Il mercato petrolifero rimane volatile, stretto tra diverse forze contrapposte. Se da un lato pesano le tensioni geopolitiche in Medio Oriente e le tariffe annunciate dal presidente USA Donald Trump, dall’altro sono due i fattori principali che hanno recentemente scosso i prezzi:

  1. Sanzioni USA: La decisione degli Stati Uniti di imporre sanzioni alle compagnie petrolifere russe Lukoil e Rosneft ha fatto balzare i prezzi fino al 5% il mese scorso. Il motivo è semplice: il timore di uno shock di offerta da parte di uno dei maggiori produttori mondiali.
  2. Le Mosse della Fed: La Federal Reserve ha abbassato il suo tasso di riferimento di 25 punti base (dopo un taglio simile a settembre). Questa è una classica mossa espansiva: tassi più bassi significano prestiti meno costosi per le imprese, stimolando investimenti e crescita economica, che a sua volta spinge al rialzo la domanda di petrolio. Però ora si prenderà probabilmente una pausa, anche per mancanza di dati, e bisogna valutarne l’effetto.

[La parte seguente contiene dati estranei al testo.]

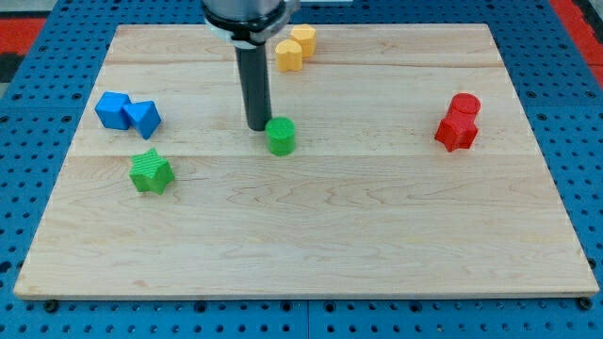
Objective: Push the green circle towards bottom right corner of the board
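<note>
The green circle [281, 136] is a short green cylinder near the middle of the wooden board [311, 235], slightly toward the view's top left. My tip [258, 126] stands just at the circle's upper left, close to or touching it. The dark rod rises from there to the view's top edge.
A green star [151, 172] lies at the left. Two blue blocks [127, 113] sit together at the upper left. Two yellow blocks [295, 48] sit at the top centre, right of the rod. Two red blocks [459, 121] sit at the right. A blue pegboard surrounds the board.
</note>
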Controlling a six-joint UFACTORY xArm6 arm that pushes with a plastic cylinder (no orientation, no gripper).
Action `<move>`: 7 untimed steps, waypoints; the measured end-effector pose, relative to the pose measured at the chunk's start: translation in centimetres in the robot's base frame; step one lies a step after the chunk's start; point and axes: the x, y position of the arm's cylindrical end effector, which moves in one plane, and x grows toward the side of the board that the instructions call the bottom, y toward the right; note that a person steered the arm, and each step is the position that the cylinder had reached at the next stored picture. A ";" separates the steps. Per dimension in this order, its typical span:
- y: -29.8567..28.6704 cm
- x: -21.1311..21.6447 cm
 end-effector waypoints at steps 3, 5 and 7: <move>5.1 6.5; 14.9 7.5; 16.7 11.0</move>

Come ha notato Claudio Galimberti di Rystad Energy, “Gli investitori hanno interpretato il cambio di politica [della Fed] come favorevole alla domanda a breve e medio termine”.

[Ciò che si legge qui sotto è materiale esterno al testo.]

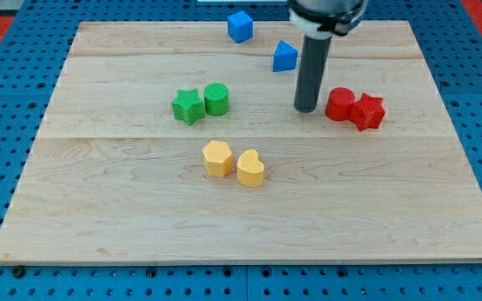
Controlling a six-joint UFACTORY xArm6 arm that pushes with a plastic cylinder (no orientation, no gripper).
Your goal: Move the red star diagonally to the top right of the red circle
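Right of board centre: my tip down on wooden board, just left of red circle — no fingers, bare rod. Red star at circle's right, seemingly touching.

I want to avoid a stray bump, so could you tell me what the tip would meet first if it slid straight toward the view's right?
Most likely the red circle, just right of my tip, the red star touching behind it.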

Lo spettro dell’eccesso di offerta

Nonostante il supporto della Fed, sul mercato aleggiano preoccupazioni per un eccesso di offerta e una domanda debole. La Banca Mondiale, in un report del mese scorso, ha dipinto uno scenario ribassista: si prevede che i prezzi del greggio Brent scendano da una media di 68 dollari nel 2025 a 60 dollari nel 2026, un minimo di cinque anni.

Le cause? La stagnazione del consumo di petrolio in Cina e il parallelo aumento della domanda di veicoli elettrici.

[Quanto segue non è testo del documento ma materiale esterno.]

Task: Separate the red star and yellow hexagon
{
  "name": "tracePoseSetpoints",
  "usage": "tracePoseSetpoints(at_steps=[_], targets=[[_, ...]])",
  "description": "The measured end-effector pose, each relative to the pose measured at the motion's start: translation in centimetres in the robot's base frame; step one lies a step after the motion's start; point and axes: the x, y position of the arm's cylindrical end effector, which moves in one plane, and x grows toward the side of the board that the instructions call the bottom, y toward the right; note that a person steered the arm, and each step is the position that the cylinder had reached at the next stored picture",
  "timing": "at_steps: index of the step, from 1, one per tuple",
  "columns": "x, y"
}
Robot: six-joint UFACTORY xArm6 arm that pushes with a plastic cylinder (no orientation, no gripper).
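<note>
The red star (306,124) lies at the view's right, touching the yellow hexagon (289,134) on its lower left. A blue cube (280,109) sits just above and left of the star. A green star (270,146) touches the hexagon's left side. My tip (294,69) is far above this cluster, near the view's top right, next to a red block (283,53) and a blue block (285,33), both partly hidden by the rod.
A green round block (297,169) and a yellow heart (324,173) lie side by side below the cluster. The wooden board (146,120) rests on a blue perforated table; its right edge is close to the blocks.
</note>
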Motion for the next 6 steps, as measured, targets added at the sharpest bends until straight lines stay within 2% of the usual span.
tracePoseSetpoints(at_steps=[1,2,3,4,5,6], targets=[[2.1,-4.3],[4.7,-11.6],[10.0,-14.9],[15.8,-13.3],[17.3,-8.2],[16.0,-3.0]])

Alla chiusura di venerdì, il Brent (riferimento globale) si è assestato a 64,77 dollari al barile, mentre il West Texas Intermediate (WTI) statunitense ha chiuso a 60,98 dollari. Quasi al livello delle previsioni. Però bisognerà valutare come evolverà la situazione in Nigeria e in Venezuela.

Prezzo petrolio WTI

Domande e risposte

Perché l’OPEC+ aumenta la produzione se teme una domanda debole?

L’OPEC+ sta gestendo un equilibrio complesso. Gli aumenti attuali non sono dettati da una domanda forte, ma fanno parte del piano di “restituzione” dei barili tagliati volontariamente durante la crisi (come i 1,65 milioni di bpd annunciati ad aprile 2023). Il cartello vuole recuperare quote di mercato perse, ma lo fa con estrema cautela. La “pausa” nel Q1 dimostra che sono pronti a fermarsi immediatamente se vedono che il mercato non riesce ad assorbire l’offerta extra, per evitare un crollo dei prezzi.

In che modo un taglio dei tassi della Fed influenza il prezzo del petrolio?

Il petrolio è la linfa dell’economia. Quando la banca centrale (come la Fed) taglia i tassi di interesse, il denaro costa meno. Le aziende sono più incentivate a chiedere prestiti per investire, costruire ed espandersi. Le famiglie sono più propense a spendere. Questo stimola l’attività economica generale. Più attività economica (fabbriche, trasporti, viaggi) richiede più energia, e quindi più petrolio. Di conseguenza, la domanda di greggio aumenta e, con essa, il prezzo.

Qual è la previsione della Banca Mondiale sul petrolio e perché è così bassa?

La Banca Mondiale prevede un calo del Brent a 60 dollari al barile entro il 2026, un livello considerato molto basso (minimo di cinque anni). Questa previsione ribassista si basa su due fattori principali che frenano la domanda. Il primo è il rallentamento economico e la stagnazione dei consumi in Cina, che è stata per anni il motore della domanda globale di petrolio. Il secondo è l’accelerazione dell’efficienza energetica e la crescente adozione di veicoli elettrici, che iniziano a erodere la domanda di carburanti fossili nel settore dei trasporti.